- Exercise directions -
Return the records exactly as they appear below, omitting the pictures.

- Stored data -

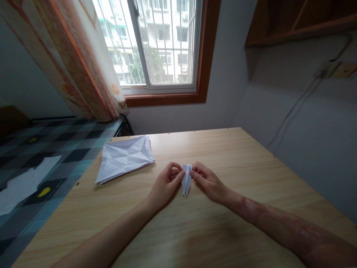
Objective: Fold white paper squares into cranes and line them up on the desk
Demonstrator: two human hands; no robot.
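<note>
A small folded piece of white paper [186, 179] is held between my two hands, above the middle of the wooden table. It is narrow, with a straight top edge and pointed tips at the lower end. My left hand [170, 178] pinches its left edge between thumb and fingers. On the opposite edge, my right hand [206, 179] pinches it the same way. To the left lies a stack of creased white paper sheets [125, 156], with a grid of fold lines on the top one.
The light wood table [237, 230] reaches toward the wall under a barred window [170, 44]. At left, a checked bed [78, 139] carries torn-looking white paper [28, 180]. A curtain [69, 56] hangs beside the window. A cable [292, 109] runs down the right wall.
</note>
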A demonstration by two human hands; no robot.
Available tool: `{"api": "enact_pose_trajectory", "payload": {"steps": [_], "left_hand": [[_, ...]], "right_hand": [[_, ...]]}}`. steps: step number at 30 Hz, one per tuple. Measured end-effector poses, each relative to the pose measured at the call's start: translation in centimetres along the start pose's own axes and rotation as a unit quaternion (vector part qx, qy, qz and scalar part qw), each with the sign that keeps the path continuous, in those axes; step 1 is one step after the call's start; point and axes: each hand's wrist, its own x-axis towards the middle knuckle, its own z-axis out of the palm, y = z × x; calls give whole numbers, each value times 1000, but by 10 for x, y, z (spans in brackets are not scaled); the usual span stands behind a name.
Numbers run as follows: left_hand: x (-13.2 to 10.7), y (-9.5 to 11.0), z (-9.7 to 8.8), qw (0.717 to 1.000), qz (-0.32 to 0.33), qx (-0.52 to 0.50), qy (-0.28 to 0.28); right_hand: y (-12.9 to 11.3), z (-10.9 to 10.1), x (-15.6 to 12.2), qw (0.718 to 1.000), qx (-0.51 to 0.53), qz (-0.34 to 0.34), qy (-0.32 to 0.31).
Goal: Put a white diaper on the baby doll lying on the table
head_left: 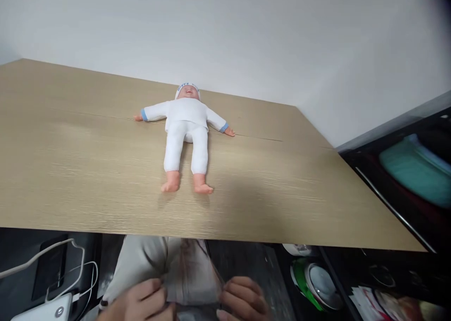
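A baby doll (pixel 186 133) in a white suit and white cap lies face up on the light wooden table (pixel 70 170), arms spread, feet toward me. Both my hands are below the table's near edge, at my lap. My left hand (pixel 141 302) and my right hand (pixel 243 302) have their fingers curled, and together they grip a clear plastic bag or wrapper (pixel 195 274) with something pale inside. Neither hand touches the doll.
A white wall rises behind the table. At the right stands a dark shelf unit (pixel 405 189) holding a teal item (pixel 416 170). Below right are a green and white round object (pixel 313 283) and papers. At the lower left are white cables (pixel 52 255) and a white charger.
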Motion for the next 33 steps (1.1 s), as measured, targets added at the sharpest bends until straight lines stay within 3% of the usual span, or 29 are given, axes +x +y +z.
{"api": "enact_pose_trajectory", "payload": {"steps": [3,6,8,12,15,17,21,23,25,28,33], "left_hand": [[-27,-32,49,992,-120,-34,-8],[-13,-62,73,969,-240,-47,37],[5,-74,80,964,-256,-66,18],[39,-80,89,949,-292,-114,-26],[43,-64,90,936,-297,-184,-32],[27,-40,85,928,-289,-233,-23],[-42,39,58,926,-257,-278,7],[-76,75,41,942,-215,-256,21],[-97,98,28,959,-167,-225,33],[-101,105,20,968,-135,-191,87],[-69,89,24,956,-165,-210,122]], "right_hand": [[46,18,-21,996,-1,49,71],[68,40,4,973,12,170,155],[72,54,26,966,58,222,122],[67,77,52,964,134,216,75],[44,82,50,960,172,208,73],[14,77,34,959,180,205,75],[-68,52,-33,977,146,135,73],[-105,42,-66,986,127,95,60],[-132,37,-84,989,111,66,66],[-156,37,-80,991,101,35,78],[-166,46,-36,993,94,-1,68]]}}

- Final answer -
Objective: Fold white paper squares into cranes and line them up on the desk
Demonstrator: two human hands; no robot.
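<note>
A small folded piece of white paper [186, 179] is held between my two hands, above the middle of the wooden table. It is narrow, with a straight top edge and pointed tips at the lower end. My left hand [170, 178] pinches its left edge between thumb and fingers. On the opposite edge, my right hand [206, 179] pinches it the same way. To the left lies a stack of creased white paper sheets [125, 156], with a grid of fold lines on the top one.
The light wood table [237, 230] reaches toward the wall under a barred window [170, 44]. At left, a checked bed [78, 139] carries torn-looking white paper [28, 180]. A curtain [69, 56] hangs beside the window. A cable [292, 109] runs down the right wall.
</note>
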A demonstration by two human hands; no robot.
Available tool: `{"api": "enact_pose_trajectory", "payload": {"steps": [_], "left_hand": [[_, ...]], "right_hand": [[_, ...]]}}`. steps: step number at 30 Hz, one per tuple. Measured end-effector poses, each relative to the pose measured at the call's start: translation in centimetres along the start pose's own axes and rotation as a unit quaternion (vector part qx, qy, qz and scalar part qw), each with the sign that keeps the path continuous, in those axes; step 1 is one step after the call's start; point and axes: each hand's wrist, its own x-axis towards the middle knuckle, its own z-axis out of the palm, y = z × x; calls give whole numbers, each value times 1000, but by 10 for x, y, z (spans in brackets are not scaled); the usual span stands behind a name.
Numbers run as follows: left_hand: x (-13.2 to 10.7), y (-9.5 to 11.0), z (-9.7 to 8.8), qw (0.717 to 1.000), qz (-0.32 to 0.33), qx (-0.52 to 0.50), qy (-0.28 to 0.28); right_hand: y (-12.9 to 11.3), z (-10.9 to 10.1), x (-15.6 to 12.2), qw (0.718 to 1.000), qx (-0.51 to 0.53), qz (-0.34 to 0.34), qy (-0.32 to 0.31).
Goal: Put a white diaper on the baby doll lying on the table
head_left: 
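A baby doll (pixel 186 133) in a white suit and white cap lies face up on the light wooden table (pixel 70 170), arms spread, feet toward me. Both my hands are below the table's near edge, at my lap. My left hand (pixel 141 302) and my right hand (pixel 243 302) have their fingers curled, and together they grip a clear plastic bag or wrapper (pixel 195 274) with something pale inside. Neither hand touches the doll.
A white wall rises behind the table. At the right stands a dark shelf unit (pixel 405 189) holding a teal item (pixel 416 170). Below right are a green and white round object (pixel 313 283) and papers. At the lower left are white cables (pixel 52 255) and a white charger.
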Motion for the next 33 steps (1.1 s), as measured, targets added at the sharpest bends until straight lines stay within 3% of the usual span, or 29 are given, axes +x +y +z.
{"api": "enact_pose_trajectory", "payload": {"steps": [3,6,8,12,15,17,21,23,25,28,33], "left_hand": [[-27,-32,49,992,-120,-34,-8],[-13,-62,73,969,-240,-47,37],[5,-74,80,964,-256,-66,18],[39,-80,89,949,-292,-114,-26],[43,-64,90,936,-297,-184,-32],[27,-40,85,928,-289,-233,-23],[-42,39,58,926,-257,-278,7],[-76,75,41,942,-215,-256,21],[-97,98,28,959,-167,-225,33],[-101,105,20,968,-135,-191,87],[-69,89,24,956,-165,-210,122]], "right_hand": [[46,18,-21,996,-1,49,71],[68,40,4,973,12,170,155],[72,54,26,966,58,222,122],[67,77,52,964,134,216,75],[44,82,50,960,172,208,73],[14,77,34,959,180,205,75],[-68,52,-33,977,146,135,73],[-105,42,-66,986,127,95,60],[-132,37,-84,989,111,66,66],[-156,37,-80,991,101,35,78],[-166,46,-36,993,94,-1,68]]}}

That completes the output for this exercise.